In caches.py, we need to add constructors (__init__ functions in Python) to each of our classes. Starting with our base L1 cache, we’ll just add an empty constructor since we don’t have any parameters which apply to the base L1 cache. However, we can’t forget to call the super class’s constructor in this case. If the call to the super class constructor is skipped, gem5’s SimObject attribute finding function will fail and the result will be “RuntimeError: maximum recursion depth exceeded” when you try to instantiate the cache object. So, in L1Cache we need to add the following after the static class members.

def __init__(self, options=None):
    super(L1Cache, self).__init__()
    pass

Next, in the L1ICache, we need to use the option that we created (l1i_size) to set the size. In the following code, there is guards for if options is not passed to the L1ICache constructor and if no option was specified on the command line. In these cases, we’ll just use the default we’ve already specified for the size.

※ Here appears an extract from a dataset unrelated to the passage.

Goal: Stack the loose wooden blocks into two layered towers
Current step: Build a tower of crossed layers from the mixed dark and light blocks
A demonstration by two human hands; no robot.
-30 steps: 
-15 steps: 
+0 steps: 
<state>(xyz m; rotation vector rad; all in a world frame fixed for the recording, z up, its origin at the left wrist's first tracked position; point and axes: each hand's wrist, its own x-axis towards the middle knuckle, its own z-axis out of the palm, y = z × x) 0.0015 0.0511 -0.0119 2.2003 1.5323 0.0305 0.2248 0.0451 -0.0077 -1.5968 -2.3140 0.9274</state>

def __init__(self, options=None):
    super(L1ICache, self).__init__(options)
    if not options or not options.l1i_size:
        return
    self.size = options.l1i_size

We can use the same code for the L1DCache:

def __init__(self, options=None):
    super(L1DCache, self).__init__(options)
    if not options or not options.l1d_size:
        return
    self.size = options.l1d_size

And the unified L2Cache:

def __init__(self, options=None):
    super(L2Cache, self).__init__()
    if not options or not options.l2_size:
        return
    self.size = options.l2_size

With these changes, you can now pass the cache sizes into your script from the command line like below.

build/X86/gem5.opt configs/tutorial/two_level_opts.py --l2_size='1MB' --l1d_size='128kB'
gem5 Simulator System.  http://gem5.org
gem5 is copyrighted software; use the --copyright option for details.

gem5 compiled Sep  6 2015 14:17:02
gem5 started Sep  6 2015 15:06:51
gem5 executing on galapagos-09.cs.wisc.edu
command line: build/X86/gem5.opt ../tutorial/_static/scripts/part1/two_level_opts.py --l2_size=1MB --l1d_size=128kB

Global frequency set at 1000000000000 ticks per second
warn: DRAM device capacity (8192 Mbytes) does not match the address range assigned (512 Mbytes)
0: system.remote_gdb.listener: listening for remote gdb #0 on port 7000
Beginning simulation!
info: Entering event queue @ 0.  Starting simulation...
Hello world!
Exiting @ tick 56742000 because target called exit()

The updated configuration script can be downloaded here and the updated cache file can be downloaded here.